It has happened only once in the history of the republic. In 1828, favorite son John Quincy Adams swept all of New England – with the lonely exception of Maine’s eastern-most congressional district, where Andrew Jackson prevailed. Adams was awarded eight of Maine’s nine voting delegates to the Electoral College. But Jackson won the White House, his 178-to-83 electoral margin padded by the ballot cast by a single delegate from Down East Maine.
Secretary of State Dan Gwadosky says he’s getting a lot of calls from other state ballot chiefs about Maine’s unusual way of allocating its electoral votes. As the country got bigger and moved west, Maine’s nine U.S. House districts shrunk to only two. Today we have just four electoral votes. In all the other states except Nebraska, which adopted Maine’s model a few years ago, the winner of a state’s popular vote takes all of its Electoral College delegates. Under Maine’s system, which goes back to the state’s entrance into the union in 1820, each congressional district is an election within an election.
Indeed, there was credible speculation before the Nov. 7 election that Gov. George W. Bush might carry Maine’s rural northern 2nd District even though Vice President Al Gore was favored to take the statewide and urban 1st District vote. Bush aides said that the governor re-routed his final week campaign visit from Portland to Bangor after former GOP Rep. David Emery called Bush’s headquarters in Austin, Texas, with polling data indicating that a three-to-one electoral split was possible in Maine. Democrats countered by scheduling vice presidential nominee Joe Lieberman for a last-minute Bangor rally.
How could one measly electoral vote be that important, you ask. If Bush wins Florida and the presidency, his margin in the Electoral College will be one vote.
That fact obviously is grating on Democrats. New York Sen.-elect Hillary Clinton announced that her first act when arriving in Washington, D.C., will be to introduce a constitutional amendment abolishing the Electoral College. A survey by the Associated Press of Democratic electors found that more than one-third want to scrap the current system.
Dinosaur that it is, the Electoral College has its defenders. Gwadosky pointed out that the presidential candidates almost certainly would have bypassed Maine because of its tiny popular vote total without the electors. Look at the election night map of America. In the entire United States, Bush won more than 2,400 counties. Gore captured only 600. Yet Gore seems to have narrowly won the popular vote. A handful of big cities and states dictated that outcome.
Paul A. Rahe, a professor of American history at Tulsa University, asserts the Electoral College is the defender of America’s diversity.
“No party intent on victory can afford to pour scorn on the Jews of New York, the Mormons of Utah, the Muslims of Michigan, the Catholics of Illinois, the Armenians of Massachusetts, or the evangelical Protestants of Oklahoma,” he wrote in the American Spectator Magazine.

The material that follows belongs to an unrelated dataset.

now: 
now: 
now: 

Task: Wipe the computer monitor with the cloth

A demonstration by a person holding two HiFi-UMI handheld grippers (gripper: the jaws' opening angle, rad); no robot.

Gwadosky thinks Maine’s system for allocating elector votes could be the improvement that rescues the Electoral College. Mrs. Clinton’s amendment is DOA on Capitol Hill because adoption would require the approval of three-fourths of the state legislatures. The small states will never sanction that. By localizing the electoral vote to each of the country’s separate and unique 438 congressional districts, the battle for president becomes a national chess board where candidates would seek pockets of votes in states they otherwise would never visit. The difference between the electoral vote and popular vote is diminished.
More importantly, if there is another razor-thin national popular vote, ballot examinations and recounts would be confined to House district populations of about 500,000 rather than the nightmare of a national 100-million-vote recount in every single U.S. precinct. Jed Rubenfeld, who teaches constitutional law at Yale University, thinks the Maine-Nebraska model would be an improvement, although he cautioned if other states rushed into implementing a “hodgepodge” of competing reforms the result might be worse than the existing system.
Gwadosky said his office has been flooded with inquiries from scholars and other election officials interested in Maine’s model. The Maine secretary of state says he is going to make a presentation on the subject during February’s conference of state ballot chiefs in Washington, D.C.
“We certainly are going to advocate the Maine process. It’s a good middle ground,” said Gwadosky. Which is a statesman-like position for a top Democratic official to take, given the fact that his party’s presidential candidate may end up winning the nation’s popular vote but losing the White House by one vote in the Electoral College.